Tuesday, November 18, 2008

Chwistek on contradiction

As you may (or may not) know, there was a fairly lively debate surrounding the validity of the principle of contradiction in Poland in the beginning of the twentieth century.

Main participants:

Łukasiewicz 1910, On the principle of contradiction in Aristotle.

A book. He distinguished a few senses of the principle, and criticized most of them. He also attempted to describe a society in which people wouldn't accept the principle.

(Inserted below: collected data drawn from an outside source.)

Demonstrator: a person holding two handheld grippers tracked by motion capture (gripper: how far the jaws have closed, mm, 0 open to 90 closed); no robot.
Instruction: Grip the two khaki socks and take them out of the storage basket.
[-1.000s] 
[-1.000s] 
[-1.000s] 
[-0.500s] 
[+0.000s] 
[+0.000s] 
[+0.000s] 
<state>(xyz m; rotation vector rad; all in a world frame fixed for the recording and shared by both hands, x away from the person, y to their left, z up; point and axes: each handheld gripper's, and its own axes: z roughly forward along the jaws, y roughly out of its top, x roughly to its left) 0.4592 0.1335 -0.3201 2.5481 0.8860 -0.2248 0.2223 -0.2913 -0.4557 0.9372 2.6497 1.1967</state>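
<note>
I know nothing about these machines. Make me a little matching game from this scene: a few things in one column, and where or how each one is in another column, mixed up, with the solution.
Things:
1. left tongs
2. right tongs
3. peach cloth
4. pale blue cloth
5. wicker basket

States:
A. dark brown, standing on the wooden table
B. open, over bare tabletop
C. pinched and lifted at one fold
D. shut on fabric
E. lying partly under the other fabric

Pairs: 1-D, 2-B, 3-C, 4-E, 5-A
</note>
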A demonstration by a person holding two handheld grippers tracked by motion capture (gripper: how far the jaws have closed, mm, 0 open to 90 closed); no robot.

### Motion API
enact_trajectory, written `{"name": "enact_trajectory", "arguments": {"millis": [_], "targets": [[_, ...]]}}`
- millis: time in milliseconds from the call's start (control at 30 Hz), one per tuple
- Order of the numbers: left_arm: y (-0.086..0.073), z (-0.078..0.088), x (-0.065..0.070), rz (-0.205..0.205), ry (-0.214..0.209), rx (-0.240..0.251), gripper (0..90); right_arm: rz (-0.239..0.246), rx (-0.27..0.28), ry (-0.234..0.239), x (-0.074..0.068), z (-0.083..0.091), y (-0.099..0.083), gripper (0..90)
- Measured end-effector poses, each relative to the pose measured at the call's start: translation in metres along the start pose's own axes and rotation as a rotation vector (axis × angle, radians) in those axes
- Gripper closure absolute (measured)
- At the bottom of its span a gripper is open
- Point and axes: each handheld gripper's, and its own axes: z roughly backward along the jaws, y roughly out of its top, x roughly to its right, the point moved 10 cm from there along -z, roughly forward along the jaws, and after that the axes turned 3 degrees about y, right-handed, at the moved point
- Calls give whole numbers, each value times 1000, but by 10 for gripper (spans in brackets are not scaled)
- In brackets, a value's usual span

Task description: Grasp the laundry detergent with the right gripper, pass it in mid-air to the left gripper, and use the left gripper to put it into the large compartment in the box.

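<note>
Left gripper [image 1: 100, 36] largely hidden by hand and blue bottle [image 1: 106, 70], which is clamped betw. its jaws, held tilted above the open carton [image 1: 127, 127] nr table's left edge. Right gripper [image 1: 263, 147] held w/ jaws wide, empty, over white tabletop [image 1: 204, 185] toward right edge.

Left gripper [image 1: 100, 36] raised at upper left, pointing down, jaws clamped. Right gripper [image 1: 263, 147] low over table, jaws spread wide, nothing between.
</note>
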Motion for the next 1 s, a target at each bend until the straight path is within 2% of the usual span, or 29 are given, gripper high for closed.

Leśniewski 1912, An attempt of a proof of the principle of contradiction

A paper. This is weird stuff. He assumes the principle on the meta-lingustic level (in his words: "no contradictory proposition possesses a symbolic function") and argues for the ontological formulation. Interestingly, Łukasiewicz wrote in his diary that Lesniewski showed up at his place with the manuscript and that Łukasiewicz were convinced by Leśniewski's defence. I'm not. (see here for reasons, especially section 2.4)



Chwistek 1912, On the principle of contradiction in the light of Bertrand Russell's recent research.

A long paper. This stuff is quite rare. I had to take an 800 km long trip and dig in an archive to find a copy (which I did last week). Quite amusingly, everyone cites it, but no one gets the reference quite right (which was another reason why it was difficult to find). I haven't read it yet, but it's ca 65 pages. I'll post some comments as I go.

Anyway, I'll be translating it over the next few months (a student of mine here in Gdansk might do some bits) with the purpose of gathering all three things in one book-like publication. (Bernard Linsky already kindly agreed to write an introductory part discussing Chwistek's relations with Russell, when the translation is done). What's quite surprising is that only Lesniewski's paper has been translated. I mean, there's a sort of an English abstract of Łukasiewicz's book lying around (translated by Vernon Wedin, in Review of Metaphysics, 1971, 24, 485-509), but it's not exactly the actual book.

(There's also a book on Łukasiewicz's stuff by Fred Seddon, which I'll try to get a hold of.)